WHAT YOU ARE ASKED TO DO: Can you copy out the data exactly? Leave the images out.

PROVIDED DATA:
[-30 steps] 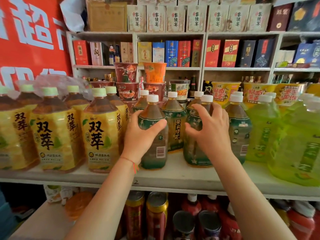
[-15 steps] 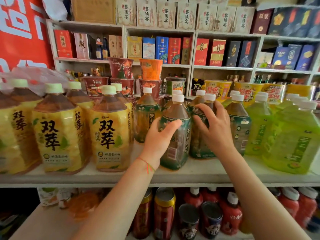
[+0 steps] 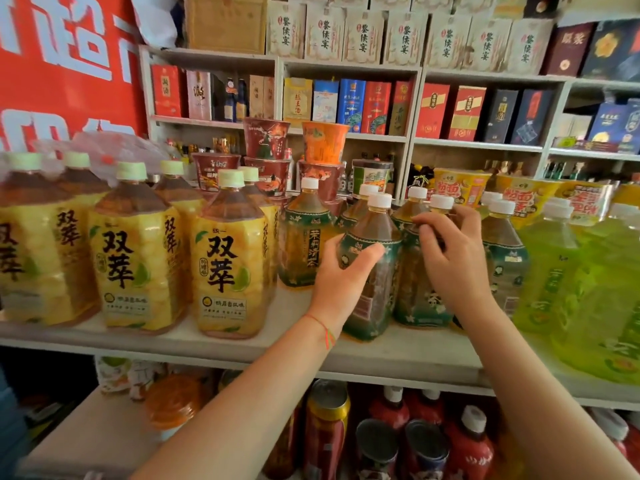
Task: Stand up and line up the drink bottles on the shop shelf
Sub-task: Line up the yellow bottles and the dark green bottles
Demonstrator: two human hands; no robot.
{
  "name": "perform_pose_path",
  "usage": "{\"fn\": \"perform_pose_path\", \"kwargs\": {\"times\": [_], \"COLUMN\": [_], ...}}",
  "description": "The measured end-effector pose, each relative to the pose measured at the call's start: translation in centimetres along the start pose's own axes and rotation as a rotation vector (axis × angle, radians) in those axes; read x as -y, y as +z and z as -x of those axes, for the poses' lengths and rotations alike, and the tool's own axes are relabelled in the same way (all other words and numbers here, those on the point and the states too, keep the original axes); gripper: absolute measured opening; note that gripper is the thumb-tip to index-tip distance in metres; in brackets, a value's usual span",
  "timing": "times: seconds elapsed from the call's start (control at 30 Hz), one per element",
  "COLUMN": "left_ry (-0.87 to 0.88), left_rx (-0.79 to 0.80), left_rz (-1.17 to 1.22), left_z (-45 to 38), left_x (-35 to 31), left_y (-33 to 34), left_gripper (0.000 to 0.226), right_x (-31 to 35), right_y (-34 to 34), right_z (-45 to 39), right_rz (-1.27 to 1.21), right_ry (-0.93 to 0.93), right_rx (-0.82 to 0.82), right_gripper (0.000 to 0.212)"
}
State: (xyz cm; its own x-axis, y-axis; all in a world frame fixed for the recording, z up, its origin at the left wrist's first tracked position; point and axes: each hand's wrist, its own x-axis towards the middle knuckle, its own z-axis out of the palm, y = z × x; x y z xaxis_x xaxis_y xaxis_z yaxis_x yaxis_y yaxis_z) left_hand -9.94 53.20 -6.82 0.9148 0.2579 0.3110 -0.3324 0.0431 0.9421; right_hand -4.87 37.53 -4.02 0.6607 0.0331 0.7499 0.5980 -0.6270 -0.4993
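Hidden/unclear first: right edge of frame is smeared, so the light green bottles [image 3: 568,271] are hard to read. The yellow-label bottles [image 3: 228,265] run off the left edge, rear ones masked by the front row and crinkled plastic wrap [image 3: 104,147]. Back-row green tea bottles show caps and shoulders only. Lower shelf goods, red bottles [image 3: 467,441] and cans [image 3: 325,427], are partly cut by both forearms.

Left hand [image 3: 341,278] grips the front green-label tea bottle [image 3: 375,258], thumb across the label, fingers wrapped round its left side out of sight. That bottle leans, cap toward the right, base on the shelf [image 3: 270,344] near its front edge.

Right hand [image 3: 450,265] rests on the next green-label bottle [image 3: 419,299] just beside it, fingers curled over its shoulder and neck; that bottle's upper half is mostly covered by the hand. Cannot tell if it's a full grip or just contact.

Another green tea bottle [image 3: 304,244] stands upright left of the held one, next to the yellow row. One more [image 3: 502,258] stands right of the right hand.
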Motion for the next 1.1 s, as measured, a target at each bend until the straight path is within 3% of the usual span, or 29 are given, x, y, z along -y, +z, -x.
{"fn": "perform_pose_path", "kwargs": {"times": [0.2,0.33,0.43,0.53,0.6,0.7,0.77,0.83,0.93,1.1], "left_ry": [0.011,0.059,0.074,0.079,0.114,0.278,0.365,0.318,0.235,0.161], "left_rx": [-0.074,-0.149,-0.178,-0.142,-0.131,-0.369,-0.476,-0.411,-0.299,-0.317], "left_rz": [-0.011,-0.149,-0.258,-0.195,-0.213,-0.45,-0.665,-0.87,-1.088,-1.15], "left_z": [-0.3,0.3,1.1,1.2,1.0,-0.4,-2.6,-5.0,-8.1,-10.6], "left_x": [0.5,1.6,2.3,2.1,1.6,0.1,-0.8,-1.6,-2.2,-2.1], "left_y": [2.2,4.6,6.6,6.5,5.2,1.7,-0.8,-2.2,-2.8,-2.8], "left_gripper": [0.068,0.081,0.086,0.078,0.058,0.02,0.029,0.047,0.053,0.047], "right_x": [-1.1,-1.1,-0.4,0.0,0.2,1.3,2.2,2.9,3.1,2.7], "right_y": [-0.4,-0.6,-0.7,-0.4,0.4,1.5,2.5,3.7,4.2,4.2], "right_z": [-0.5,-0.9,-0.9,-0.9,-0.7,-0.3,-0.1,-0.1,-0.1,-0.2], "right_rz": [0.089,0.018,-0.057,0.036,0.172,0.2,0.249,0.324,0.295,0.291], "right_ry": [-0.012,0.04,0.139,0.154,0.101,-0.072,-0.207,-0.273,-0.259,-0.268], "right_rx": [0.003,-0.061,-0.077,-0.056,-0.08,-0.186,-0.155,-0.077,-0.088,-0.113], "right_gripper": [0.025,0.022,0.033,0.044,0.056,0.059,0.056,0.053,0.038,0.036]}}
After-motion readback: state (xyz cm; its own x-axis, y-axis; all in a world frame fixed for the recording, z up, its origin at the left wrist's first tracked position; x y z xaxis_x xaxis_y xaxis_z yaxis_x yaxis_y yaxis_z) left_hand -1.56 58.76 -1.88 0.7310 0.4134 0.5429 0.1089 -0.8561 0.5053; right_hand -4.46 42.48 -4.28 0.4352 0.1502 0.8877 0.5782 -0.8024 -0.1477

PROBLEM SOLUTION:
[-30 steps] 
[-15 steps] 
[+0 steps] 
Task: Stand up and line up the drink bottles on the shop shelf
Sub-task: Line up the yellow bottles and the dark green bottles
Demonstrator: two human hands; no robot.
{
  "name": "perform_pose_path",
  "usage": "{\"fn\": \"perform_pose_path\", \"kwargs\": {\"times\": [_], \"COLUMN\": [_], ...}}",
  "description": "The measured end-effector pose, each relative to the pose measured at the call's start: translation in centimetres along the start pose's own axes and rotation as a rotation vector (axis × angle, radians) in those axes; read x as -y, y as +z and z as -x of those axes, for the poses' lengths and rotations alike, and the tool's own axes are relabelled in the same way (all other words and numbers here, those on the point and the states too, keep the original axes); gripper: absolute measured opening; note that gripper is the thumb-tip to index-tip distance in metres; in brackets, a value's usual span",
  "timing": "times: seconds elapsed from the call's start (control at 30 Hz), one per element",
  "COLUMN": "left_ry (-0.87 to 0.88), left_rx (-0.79 to 0.80), left_rz (-1.17 to 1.22), left_z (-45 to 38), left_x (-35 to 31), left_y (-33 to 34), left_gripper (0.000 to 0.226), right_x (-31 to 35), right_y (-34 to 34), right_z (-45 to 39), right_rz (-1.27 to 1.21), right_ry (-0.93 to 0.93), right_rx (-0.82 to 0.82), right_gripper (0.000 to 0.212)"
}
State: (xyz cm; its own x-axis, y-axis; all in a world frame fixed for the recording, z up, its origin at the left wrist's first tracked position; point and axes: each hand's wrist, its own x-axis towards the middle knuckle, its own z-axis out of the palm, y = z × x; x y z xaxis_x xaxis_y xaxis_z yaxis_x yaxis_y yaxis_z) left_hand -9.94 53.20 -6.82 0.9148 0.2579 0.3110 -0.3324 0.0431 0.9421; right_hand -4.87 37.53 -4.02 0.6607 0.0331 0.7499 0.5980 -0.6270 -0.4993
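Hidden/unclear first: right edge of frame is smeared, so the light green bottles [image 3: 568,271] are hard to read. The yellow-label bottles [image 3: 228,265] run off the left edge, rear ones masked by the front row and crinkled plastic wrap [image 3: 104,147]. Back-row green tea bottles show caps and shoulders only. Lower shelf goods, red bottles [image 3: 467,441] and cans [image 3: 325,427], are partly cut by both forearms.

Left hand [image 3: 341,278] grips the front green-label tea bottle [image 3: 375,258], thumb across the label, fingers wrapped round its left side out of sight. That bottle leans, cap toward the right, base on the shelf [image 3: 270,344] near its front edge.

Right hand [image 3: 450,265] rests on the next green-label bottle [image 3: 419,299] just beside it, fingers curled over its shoulder and neck; that bottle's upper half is mostly covered by the hand. Cannot tell if it's a full grip or just contact.

Another green tea bottle [image 3: 304,244] stands upright left of the held one, next to the yellow row. One more [image 3: 502,258] stands right of the right hand.
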Motion for the next 1.1 s, as measured, a target at each bend until the straight path is within 3% of the usual span, or 29 are given, x, y, z along -y, +z, -x.
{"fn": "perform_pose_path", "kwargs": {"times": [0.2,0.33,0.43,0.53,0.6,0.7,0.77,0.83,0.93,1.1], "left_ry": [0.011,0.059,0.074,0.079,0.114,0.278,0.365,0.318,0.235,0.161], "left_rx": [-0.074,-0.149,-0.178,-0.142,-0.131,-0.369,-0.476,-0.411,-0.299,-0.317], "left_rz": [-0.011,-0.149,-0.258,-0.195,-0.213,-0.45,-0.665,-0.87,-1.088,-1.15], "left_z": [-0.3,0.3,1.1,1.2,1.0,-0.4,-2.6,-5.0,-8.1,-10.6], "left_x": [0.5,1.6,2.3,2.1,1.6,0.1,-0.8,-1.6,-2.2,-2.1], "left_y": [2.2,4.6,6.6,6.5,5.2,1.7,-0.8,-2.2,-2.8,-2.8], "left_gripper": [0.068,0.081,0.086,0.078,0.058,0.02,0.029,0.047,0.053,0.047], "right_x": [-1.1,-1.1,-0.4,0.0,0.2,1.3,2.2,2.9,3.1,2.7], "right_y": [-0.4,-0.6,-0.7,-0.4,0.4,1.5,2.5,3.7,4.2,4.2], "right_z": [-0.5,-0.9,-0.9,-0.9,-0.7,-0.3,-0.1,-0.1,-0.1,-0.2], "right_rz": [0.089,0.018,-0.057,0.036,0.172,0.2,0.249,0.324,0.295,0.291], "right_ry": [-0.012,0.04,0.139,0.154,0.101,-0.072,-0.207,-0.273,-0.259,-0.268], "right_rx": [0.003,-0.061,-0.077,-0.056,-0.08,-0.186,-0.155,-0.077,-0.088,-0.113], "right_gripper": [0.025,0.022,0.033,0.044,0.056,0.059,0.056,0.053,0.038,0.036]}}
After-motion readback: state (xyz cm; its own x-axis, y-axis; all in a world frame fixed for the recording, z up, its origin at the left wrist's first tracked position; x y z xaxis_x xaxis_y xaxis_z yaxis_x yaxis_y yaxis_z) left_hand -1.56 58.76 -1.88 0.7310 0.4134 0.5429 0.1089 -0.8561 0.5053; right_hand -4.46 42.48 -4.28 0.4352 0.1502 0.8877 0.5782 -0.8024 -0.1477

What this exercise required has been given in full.